Google lance un scanner de vulnérabilités gratuit pour les développeurs de logiciels libres
Google a lancé OSV-Scanner, un outil gratuit permettant aux développeurs de logiciels libres d'accéder facilement aux informations sur les vulnérabilités. Il comprendrait une interface avec la base de données OSV qui relie la liste des dépendances d'un projet aux vulnérabilités potentielles affectant le projet. OSV-Scanner est disponible pour Linux, macOS et Windows. Il fait également partie de la vérification des vulnérabilités de l'OpenSSF Scorecard.
"L'OSV-Scanner génère des informations fiables et de haute qualité sur les vulnérabilités qui comblent le fossé entre la liste des paquets d'un développeur et les informations contenues dans les bases de données sur les vulnérabilités", a déclaré Rex Pan, ingénieur logiciel de l'équipe de sécurité Open Source de Google, dans le billet de blog.
OSV-Scanner, écrit dans le langage de programmation Go, est destiné à inspecter les applications open source pour analyser la sécurité de toutes les dépendances intégrées. Il s'agit donc de bibliothèques logicielles qui sont ajoutées aux projets pour fournir des fonctions préétablies afin que les développeurs n'aient pas à recréer ces fonctions à partir de zéro.
Bien que Google ait l'intention de transformer OSV-Scanner en un outil complet de gestion des vulnérabilités en l'intégrant davantage aux flux de travail des développeurs (via des actions CI autonomes), en ajoutant des fonctionnalités telles que l'atténuation automatique des vulnérabilités avec des changements de version mineurs, et en améliorant la prise en charge des vulnérabilités C/C++. Cela peut être fait lorsque OSV-Scanner est exécuté sur une application, et génère une liste de dépendances directes et transitives avec des vulnérabilités connues, que le développeur de l'application peut alors traiter en spécifiant des versions sûres des paquets, si elles sont disponibles et compatibles.

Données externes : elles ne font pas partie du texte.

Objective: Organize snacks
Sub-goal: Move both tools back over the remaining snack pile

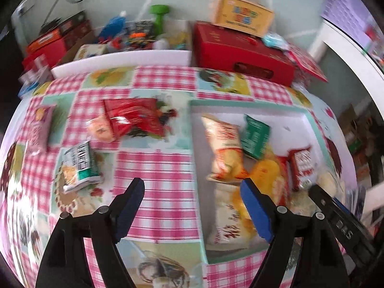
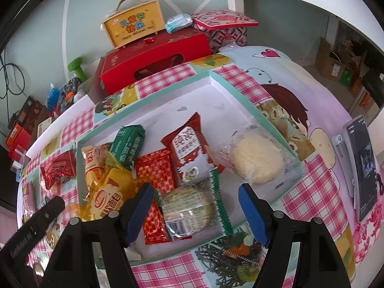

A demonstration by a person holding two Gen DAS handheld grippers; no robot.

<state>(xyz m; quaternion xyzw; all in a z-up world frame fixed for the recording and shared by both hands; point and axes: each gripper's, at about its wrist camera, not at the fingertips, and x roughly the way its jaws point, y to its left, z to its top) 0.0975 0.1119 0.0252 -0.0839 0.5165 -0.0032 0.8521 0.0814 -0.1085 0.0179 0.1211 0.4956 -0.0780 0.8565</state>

Il est similaire aux outils spécifiques à JavaScript tels que npm audit ou Socket, mais il prend en charge un éventail plus large de systèmes de packaging. Android, crates.io, Debian GNU/Linux, GitHub Actions, Go, Hex, Linux kernel, Maven, npm, NuGet, OSS-Fuzz, Packagist, Pub, PyPI et RubyGems en sont quelques exemples.
Son mode de fonctionnement consiste à rechercher le hash du commit le plus récent dans les lockfiles, les nomenclatures logicielles (SBOM) et les répertoires git d'un projet, puis à dresser la liste des dépendances transitives et des versions utilisées dans les projets du développeur, et enfin à comparer cette liste à la base de données Open Source Vulnerability (OSV) (via l'API OSV.dev).
Les sources de cette pièce incluent un article dans SCMedia.